EXERCISE INSTRUCTIONS
Look below for the line that has "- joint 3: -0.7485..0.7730"; output exactly from it through the line that has "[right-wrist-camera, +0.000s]", and leave the pictures out.

Stored records:
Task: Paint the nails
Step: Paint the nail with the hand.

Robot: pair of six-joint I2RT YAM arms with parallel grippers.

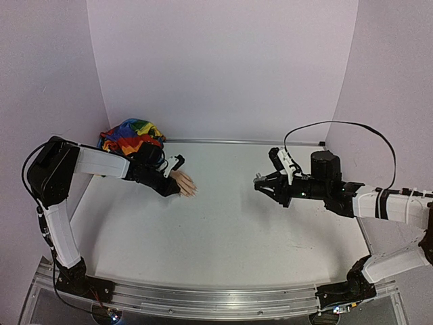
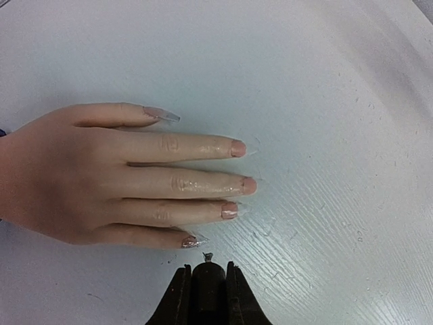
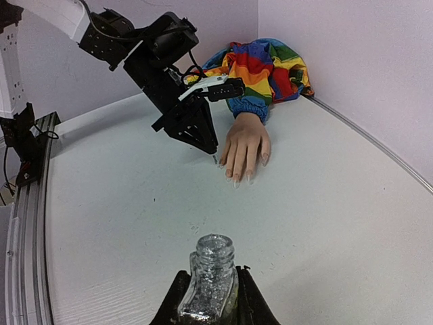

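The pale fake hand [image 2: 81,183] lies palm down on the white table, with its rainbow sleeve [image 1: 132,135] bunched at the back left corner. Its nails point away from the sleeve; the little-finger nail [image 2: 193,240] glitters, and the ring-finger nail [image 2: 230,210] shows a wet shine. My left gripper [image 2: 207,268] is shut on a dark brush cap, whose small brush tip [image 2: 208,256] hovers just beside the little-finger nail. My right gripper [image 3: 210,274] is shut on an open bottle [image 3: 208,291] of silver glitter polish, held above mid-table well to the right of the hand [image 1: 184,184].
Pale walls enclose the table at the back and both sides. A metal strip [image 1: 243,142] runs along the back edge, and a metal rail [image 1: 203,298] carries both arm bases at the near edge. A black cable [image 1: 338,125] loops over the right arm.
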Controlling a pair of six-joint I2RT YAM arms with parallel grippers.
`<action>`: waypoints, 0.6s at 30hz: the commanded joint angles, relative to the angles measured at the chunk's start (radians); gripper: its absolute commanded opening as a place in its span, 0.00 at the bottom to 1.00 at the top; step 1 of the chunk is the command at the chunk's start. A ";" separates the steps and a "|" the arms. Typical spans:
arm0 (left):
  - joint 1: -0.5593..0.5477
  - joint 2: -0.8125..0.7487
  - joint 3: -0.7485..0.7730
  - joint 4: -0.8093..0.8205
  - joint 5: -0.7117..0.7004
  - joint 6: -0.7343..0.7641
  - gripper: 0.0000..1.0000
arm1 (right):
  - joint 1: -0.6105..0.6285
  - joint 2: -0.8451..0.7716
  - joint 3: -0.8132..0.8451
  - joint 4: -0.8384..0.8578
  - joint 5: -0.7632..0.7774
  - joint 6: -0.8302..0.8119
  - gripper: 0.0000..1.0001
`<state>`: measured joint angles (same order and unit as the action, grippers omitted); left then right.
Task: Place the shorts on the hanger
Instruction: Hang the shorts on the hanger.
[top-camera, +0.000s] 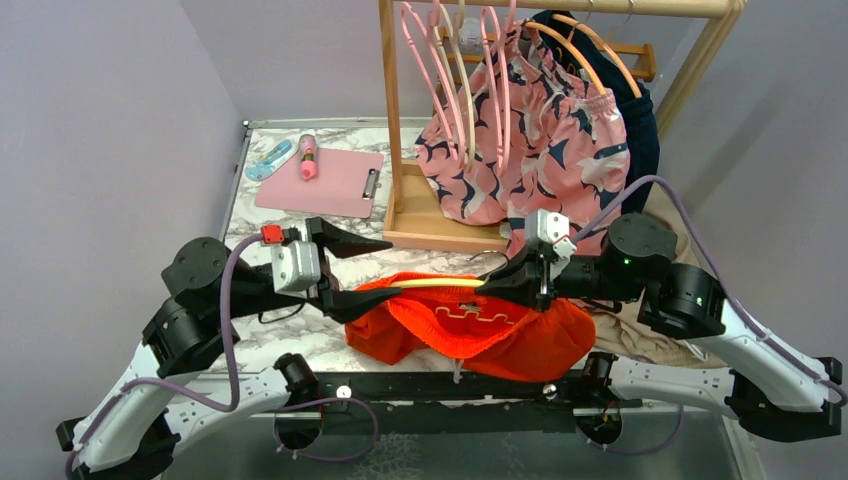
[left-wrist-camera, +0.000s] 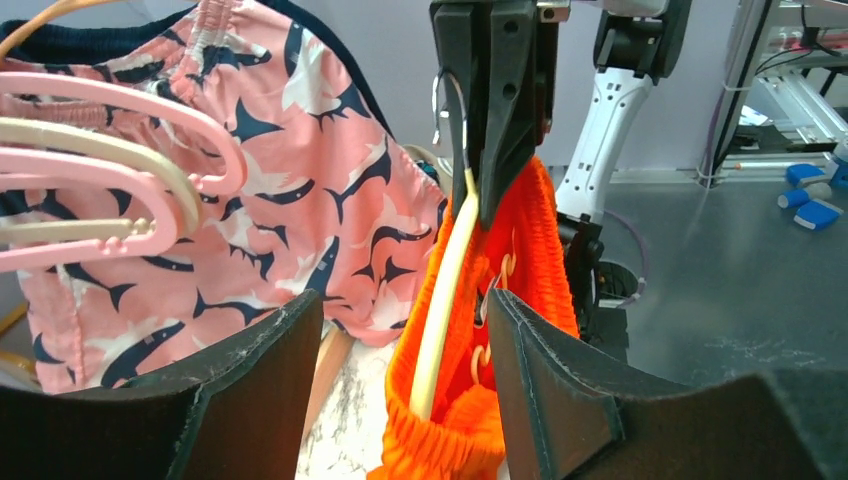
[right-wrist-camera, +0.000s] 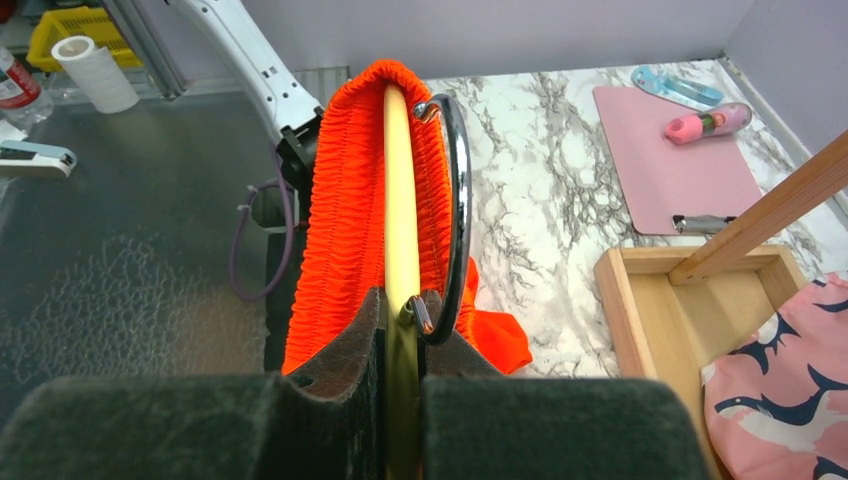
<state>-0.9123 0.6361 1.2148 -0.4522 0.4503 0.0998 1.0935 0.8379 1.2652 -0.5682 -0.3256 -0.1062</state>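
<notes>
The orange-red shorts hang with their waistband threaded over the pale-yellow hanger, held level above the table's front edge. My right gripper is shut on the hanger at the base of its metal hook, and the ruffled waistband runs along both sides of the bar. My left gripper stands open at the hanger's left end. In the left wrist view the hanger and the shorts lie between the spread fingers of my left gripper, with a gap on either side.
A wooden rack at the back carries pink hangers and pink shark-pattern shorts. A pink clipboard and a pink tube lie at the back left. A beige garment lies under my right arm.
</notes>
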 joint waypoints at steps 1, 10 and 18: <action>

YOUR SOLUTION
  - joint 3: -0.7485..0.7730
  - joint 4: -0.8093..0.8205
  - joint 5: -0.7117..0.7004
  - joint 6: -0.7343..0.7641
  - gripper: 0.0000..1.0000
arm1 (right):
  - joint 1: -0.6105..0.6285
  - joint 2: -0.8451..0.7716
  - joint 3: -0.8132..0.8451
  - joint 4: -0.8384..0.8578
  - joint 5: -0.7632..0.7774
  - joint 6: -0.8302..0.8119
  - gripper: 0.0000..1.0001
`<state>`: measured joint angles (same order and unit as the action, grippers omitted); left then right.
Task: Place the shorts on the hanger
Instruction: Hang the shorts on the hanger.
[top-camera, +0.000s] 
[left-wrist-camera, +0.000s] 
[right-wrist-camera, +0.000s] 

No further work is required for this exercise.